On Thu, 23 Dec 2021 08:33:09 -0500
"Michael S. Tsirkin" <m...@redhat.com> wrote:

> On Wed, Dec 22, 2021 at 04:10:07PM -0700, Alex Williamson wrote:
> > On Wed, 22 Dec 2021 15:48:24 -0500
> > "Michael S. Tsirkin" <m...@redhat.com> wrote:
> >   
> > > On Wed, Dec 22, 2021 at 12:08:09PM -0700, Alex Williamson wrote:  
> > > > On Tue, 21 Dec 2021 18:40:09 -0500
> > > > "Michael S. Tsirkin" <m...@redhat.com> wrote:
> > > The reset is actually just an attempt to approximate power off.
> > > So I'm not sure that is right powering device off and then on
> > > is just a slow but reasonable way for guests to reset a device.  
> > 
> > Agree, I don't have a problem with resetting devices in response to the
> > slot being powered off, just that it's pointless, and in some scenarios
> > causes us additional grief when it occurs when the device is being
> > removed anyway.
> >   
> > > >  In that case we could reorganize things to let the unplug occur
> > > > before the power transition.    
> > > 
> > > Hmm you mean unplug on host immediately when it starts blinking?
> > > But drivers are not notified at this point, are they?  
> > 
> > I think this is confusing Attention Indicator and Power Indicator
> > again.  
> 
> Let's try to clear it up.
> 
> Here's text from the SHPC spec, pcie spec is less clear imho but
> same idea IIUC.
> 
> The Power Indicator provides visual feedback to the human operator (if the 
> system
> software accepts the request initiated by the Attention Button) by blinking. 
> Once the
> Power Indicator begins blinking, a 5-second abort interval exists during 
> which a second
> depression of the Attention Button cancels the operation.
> 
> Attention Indicator is confusingly unrelated to the Attention Button.
> Right?

Yeah, I think that's where I was getting confused.  So a qdev_unplug()
results in "pushing" the attention button, the power indicator starts
flashing for 5s, during which an additional attention button press
could cancel the event.  After that 5s period and with the power
indicator still flashing, the power controller is set to off, followed
by the power indicator turning off.

> >  The write sequence I noted for the slot control register was as
> > follows:
> > 
> >     01f1 - > 02f1 -> 06f1 -> 07f1
> > 
> >  01f1:
> >    Attention Indicator: OFF
> >    Power Indicator: ON
> >    Power Controller: ON
> > 
> >  02f1:
> >    Power Indicator: ON -> BLINK
> > 
> >  06f1:
> >    Power Controller: ON -> OFF
> > 
> >  07f1:
> >    Power Indicator: BLINK -> OFF
> > 
> > The device reset currently occurs at 06f1, when the Power Controller
> > removes power to the slot.  The unplug doesn't occur until 07f1 when
> > the Power Indicator turns off.  On bare metal, the device power would
> > be in some indeterminate state between those two writes as the power
> > drains.  We've chosen to reset the device at the beginning of this
> > phase, where power is first removed (ie. instantaneous power drain),
> > but on a physical device it happens somewhere in between.  
> 
> Yes, this is true I think. But I think on bare metal it's guaranteed to
> happen within 1 second after power is removed, whatever the state of the
> power indicator.
> Also, Gerd attempted to add PV code that special cases KVM and
> removes all the multi-second waiting from unplug path.
> So I am not sure we should rely on the 1 second wait, either.
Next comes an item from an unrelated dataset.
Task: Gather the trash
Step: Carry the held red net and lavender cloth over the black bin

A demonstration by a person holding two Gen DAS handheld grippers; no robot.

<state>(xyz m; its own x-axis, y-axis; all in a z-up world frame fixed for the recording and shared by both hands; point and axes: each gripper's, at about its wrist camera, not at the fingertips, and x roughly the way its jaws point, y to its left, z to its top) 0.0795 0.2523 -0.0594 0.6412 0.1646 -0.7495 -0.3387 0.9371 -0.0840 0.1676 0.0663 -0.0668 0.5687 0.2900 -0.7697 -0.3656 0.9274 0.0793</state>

Right, if we don't reset when power is removed we're in a guessing game
of whether the guest is following our assumed transitions.

> >  It therefore
> > seems valid that it could happen at the moment the Power Indicator
> > turns off such that we could precede the device reset with any
> > necessary unplug operations.  
> 
> However the power indicator is merely an indicator for the
> human operator. My understanding is that driver that does not want to permit
> removing the device can turn off power without turning off
> the power indicator.

Yes, on bare metal there's likely some small window where the device
power state is indeterminate, but to take advantage of that we'd need
to do something like setup a 2s timer to reset the device, where that
timer gets canceled if the power indicator turns off in the meantime.
It's a lot of heuristics.

> > > >  Of course the original proposal also
> > > > essentially supports this interpretation, the slot power off reset does
> > > > not occur for devices with a pending unplug and those devices are
> > > > removed after the slot transition grace period.    
> > > 
> > > Meaning the patch you posted? It relies on guest doing a specific
> > > thing though, and guest and host states are not synchronized.  
> > 
> > The proposed patch just means we won't reset the device in response to
> > slot power if an unplug is pending.  So sure, if it's true that a guest
> > playing with the Power Controller without using the Power Indicator to
> > reflect the slot state could skip a device reset, but is that valid
> > guest behavior?  
> 
> I'm not 100% sure:
> The Power Indicator in the Off state indicates that insertion or removal of 
> an the adapter is
> permitted.
> 
> but also
> 
>       System software must cause a slot’s Power Indicator to be turned off 
> when the slot
>       is not powered and/or it is permissible to insert or remove an adapter.
> 
> this and/or confuses me, but I think the "or" here is simply misguided.
> The SHPC spec from which the interface in pcie was inherited just says:
> 
>       When the Power Indicator is off, it means that main power to the slot 
> is off and that
>       insertion or removal of an add-in card is permitted.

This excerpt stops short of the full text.